Of the most interesting fields, it is worth noting: system clock ticks, which are returned by the GetTickCount() function , the size of the installed physical RAM memory (specified in 4K-byte frames) , the number of physical CPU processors with their logical cores, and the bit depth of the application x32\64. The OS kernel stupidly displays\projects this structure from its body to the user space, and therefore there is no point in modifying it - at the next clock tick, the kernel will restore the contents anyway.
C-like:
mov rsi,0x7ffe0000
movzx eax, [rsi + KUSER_SHARED_DATA.ImageNumberLow]
mov ebx, [rsi + KUSER_SHARED_DATA.ActiveConsoleId]
mov ebp, [rsi + KUSER_SHARED_DATA.NumberOfPhysicalPages]
imul rbp, 4096
shr rbp, 20
movzx edi, [rsi + KUSER_SHARED_DATA.ActiveGroupCount]
mov r10d,[rsi + KUSER_SHARED_DATA.ActiveProcessorCount]
mov r11, [rsi + KUSER_SHARED_DATA.TickCount]

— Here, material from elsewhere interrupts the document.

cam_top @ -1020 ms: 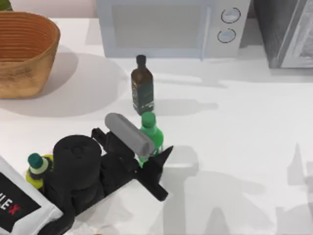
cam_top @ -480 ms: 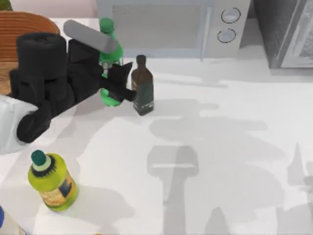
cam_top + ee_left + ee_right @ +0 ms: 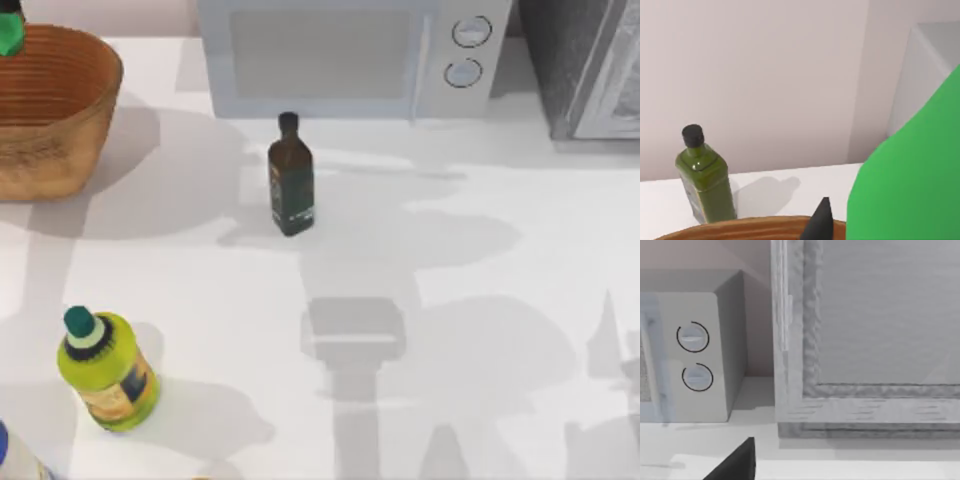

imul r11d,[rsi + KUSER_SHARED_DATA.TickCountMultiplier]
cinvoke printf,<10,\
10,' ******* KUSER_SHARED_DATA *******',\
10,' ImageNumber.........: 0x%04x',\
10,' ConsoleId...........: 0x%02x',\
10,' PhysicalMemory......: %u Mb',\
10,' TotalProcessors.....: %d',\
10,' ProcessorCores......: %d',\
10,' TickCount...........: %I64u',10,0>,rax,rbx,rbp,rdi,r10,r115. Conclusion
The article was written with the hope that a novice reverse engineer will get at least something useful from it. In essence, you just need to make it a rule that if a code listing contains a construction like mov rax,[gs:0x60] (reading segment registers fs\gs ) , then expect trouble. For example, on x32 systems, the malware often installed its SEH exception handler in this way, so as not to call the fake SetUnhandledExceptionFilter() . In the clipboard you will find the full source code of the above blocks in FASM assembler, an include with a description of REB64 structures, as well as a ready-made x64 application for testing. Good luck to everyone, bye!